- Exercise description -
Starting from the first line below, repeat the data exactly through to the last.

- Provided data -
◇ ◇ ◇

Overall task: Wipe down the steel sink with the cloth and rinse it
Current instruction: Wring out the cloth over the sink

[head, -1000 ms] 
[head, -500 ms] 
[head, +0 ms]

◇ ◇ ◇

- Reply to the task -
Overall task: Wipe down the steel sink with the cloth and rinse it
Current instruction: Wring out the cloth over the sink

[head, -1000 ms] 
[head, -500 ms] 
[head, +0 ms]

This exercise requires no further answer.